Senators move to block preferential employee stock options tax treatment

Four US senators will today introduce a new bill, the 'Ending the Double Standard for Stock Options Act', that will require US corporations to treat employee stock options in the same way in both their tax returns and financial statements.

The bill comes in reaction to a finding last month by a Washington-based tax policy group – Citizens for Tax Justice – that Enron avoided paying $625 million in taxes between 1996 and 2000 through the use of employee stock options and other preferential tax accounting devices.

The bill’s sponsors are Democratic senators Carl Levin of Michigan and Dick Durbin of Illinois, and Republican senators John McCain of Arizona and Peter Fitzgerald of Illinois.

According to senator Levin's office, US corporations currently enjoy an accounting 'double standard', in which they can deduct the expense of the difference between the stock option excercise price and the underlying stock at the date of excercise on their tax returns, without reporting the expense on their financial statements.

Under the new bill, stock option tax deductions would be limited to stock option expenses reported on financial statements.

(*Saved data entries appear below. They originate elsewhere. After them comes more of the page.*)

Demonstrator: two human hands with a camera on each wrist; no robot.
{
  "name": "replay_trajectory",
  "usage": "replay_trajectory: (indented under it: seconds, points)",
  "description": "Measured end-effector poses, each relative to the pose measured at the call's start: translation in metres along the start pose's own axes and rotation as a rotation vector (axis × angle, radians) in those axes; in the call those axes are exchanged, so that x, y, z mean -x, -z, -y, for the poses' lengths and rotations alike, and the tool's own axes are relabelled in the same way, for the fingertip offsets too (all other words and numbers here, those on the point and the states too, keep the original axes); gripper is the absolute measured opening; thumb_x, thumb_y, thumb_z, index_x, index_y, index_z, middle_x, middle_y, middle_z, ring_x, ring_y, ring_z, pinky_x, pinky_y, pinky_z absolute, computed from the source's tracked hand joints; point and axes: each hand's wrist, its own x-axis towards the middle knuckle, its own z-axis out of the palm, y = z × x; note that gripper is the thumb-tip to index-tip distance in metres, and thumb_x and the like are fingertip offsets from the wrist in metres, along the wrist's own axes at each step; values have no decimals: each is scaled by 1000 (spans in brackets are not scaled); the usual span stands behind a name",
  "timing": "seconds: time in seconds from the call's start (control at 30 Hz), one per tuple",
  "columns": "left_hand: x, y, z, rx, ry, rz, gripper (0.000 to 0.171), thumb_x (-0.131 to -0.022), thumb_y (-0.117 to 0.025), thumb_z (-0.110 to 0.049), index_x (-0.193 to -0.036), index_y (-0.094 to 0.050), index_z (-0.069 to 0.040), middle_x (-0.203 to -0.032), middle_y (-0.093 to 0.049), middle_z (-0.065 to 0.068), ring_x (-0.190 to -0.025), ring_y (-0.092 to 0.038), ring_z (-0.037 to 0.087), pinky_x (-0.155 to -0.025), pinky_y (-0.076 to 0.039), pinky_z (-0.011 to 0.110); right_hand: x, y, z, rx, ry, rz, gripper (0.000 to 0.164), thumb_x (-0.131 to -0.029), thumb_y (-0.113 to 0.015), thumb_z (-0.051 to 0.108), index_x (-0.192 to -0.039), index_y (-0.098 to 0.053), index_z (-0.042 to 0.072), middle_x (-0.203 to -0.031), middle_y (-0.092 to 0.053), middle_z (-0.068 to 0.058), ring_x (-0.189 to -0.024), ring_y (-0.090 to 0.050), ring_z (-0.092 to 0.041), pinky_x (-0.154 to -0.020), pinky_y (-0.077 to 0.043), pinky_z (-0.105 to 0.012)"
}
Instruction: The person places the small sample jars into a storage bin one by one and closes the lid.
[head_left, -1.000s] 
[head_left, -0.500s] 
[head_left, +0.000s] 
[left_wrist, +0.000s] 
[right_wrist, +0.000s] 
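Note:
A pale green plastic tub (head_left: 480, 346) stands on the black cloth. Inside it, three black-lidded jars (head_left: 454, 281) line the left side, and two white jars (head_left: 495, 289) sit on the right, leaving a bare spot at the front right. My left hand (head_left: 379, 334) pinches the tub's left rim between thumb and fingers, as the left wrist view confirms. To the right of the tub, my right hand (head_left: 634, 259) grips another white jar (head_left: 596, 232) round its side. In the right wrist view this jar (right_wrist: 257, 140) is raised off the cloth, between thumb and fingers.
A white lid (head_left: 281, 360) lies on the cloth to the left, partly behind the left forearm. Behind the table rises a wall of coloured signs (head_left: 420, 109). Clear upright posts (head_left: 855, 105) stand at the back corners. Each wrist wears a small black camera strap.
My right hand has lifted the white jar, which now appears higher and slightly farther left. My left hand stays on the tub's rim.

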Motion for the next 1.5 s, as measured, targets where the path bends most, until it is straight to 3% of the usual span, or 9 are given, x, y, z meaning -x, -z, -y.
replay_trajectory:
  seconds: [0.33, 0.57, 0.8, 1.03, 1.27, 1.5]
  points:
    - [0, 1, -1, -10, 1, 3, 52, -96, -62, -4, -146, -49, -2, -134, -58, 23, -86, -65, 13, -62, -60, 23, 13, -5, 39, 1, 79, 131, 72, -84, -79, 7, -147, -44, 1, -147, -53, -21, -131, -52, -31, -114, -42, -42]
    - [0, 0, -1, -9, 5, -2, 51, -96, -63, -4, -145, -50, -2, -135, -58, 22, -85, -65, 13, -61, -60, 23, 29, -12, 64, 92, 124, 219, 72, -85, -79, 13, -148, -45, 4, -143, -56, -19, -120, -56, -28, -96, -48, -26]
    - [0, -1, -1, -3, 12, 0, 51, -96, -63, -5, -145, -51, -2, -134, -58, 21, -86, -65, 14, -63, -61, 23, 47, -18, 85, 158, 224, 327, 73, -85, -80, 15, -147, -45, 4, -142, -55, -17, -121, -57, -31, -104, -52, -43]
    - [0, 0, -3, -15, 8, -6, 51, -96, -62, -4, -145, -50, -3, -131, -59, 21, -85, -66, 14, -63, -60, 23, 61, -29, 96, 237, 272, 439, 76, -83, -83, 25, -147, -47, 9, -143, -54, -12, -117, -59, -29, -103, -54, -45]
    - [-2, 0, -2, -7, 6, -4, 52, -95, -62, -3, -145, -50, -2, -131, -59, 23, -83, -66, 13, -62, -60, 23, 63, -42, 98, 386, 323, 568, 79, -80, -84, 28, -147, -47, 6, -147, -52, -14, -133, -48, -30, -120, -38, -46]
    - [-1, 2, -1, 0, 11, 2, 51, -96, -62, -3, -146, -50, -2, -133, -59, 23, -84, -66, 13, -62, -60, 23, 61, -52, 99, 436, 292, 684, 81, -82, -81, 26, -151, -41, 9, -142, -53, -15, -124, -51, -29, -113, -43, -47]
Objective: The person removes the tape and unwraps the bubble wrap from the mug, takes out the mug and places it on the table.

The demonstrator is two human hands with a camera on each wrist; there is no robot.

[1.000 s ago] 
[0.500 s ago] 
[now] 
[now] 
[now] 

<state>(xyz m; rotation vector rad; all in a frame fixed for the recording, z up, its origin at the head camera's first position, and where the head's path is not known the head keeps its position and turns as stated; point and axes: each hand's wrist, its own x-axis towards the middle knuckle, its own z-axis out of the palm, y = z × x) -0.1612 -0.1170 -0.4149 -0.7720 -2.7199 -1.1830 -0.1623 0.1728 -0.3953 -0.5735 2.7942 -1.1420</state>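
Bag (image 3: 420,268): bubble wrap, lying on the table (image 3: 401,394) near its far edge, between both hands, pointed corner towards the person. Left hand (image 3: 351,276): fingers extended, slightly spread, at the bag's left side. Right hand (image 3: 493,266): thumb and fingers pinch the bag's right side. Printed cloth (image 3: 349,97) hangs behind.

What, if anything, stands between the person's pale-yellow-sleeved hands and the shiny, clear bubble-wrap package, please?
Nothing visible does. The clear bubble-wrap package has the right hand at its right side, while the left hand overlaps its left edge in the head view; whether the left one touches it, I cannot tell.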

The new bill proposes no changes in accounting standards for stock options. That issue is currently under review by the International Accounting Standards Board (IASB), which is scheduled to release an exposure draft on the matter in Q4 2002. In a September meeting, the IASB agreed in principle that stock options issued for employee compensation and as payment to other firms should be recognised as expenses on a company’s financial statements. Since September, the IASB has been focusing on how tomeasure stock option fair values.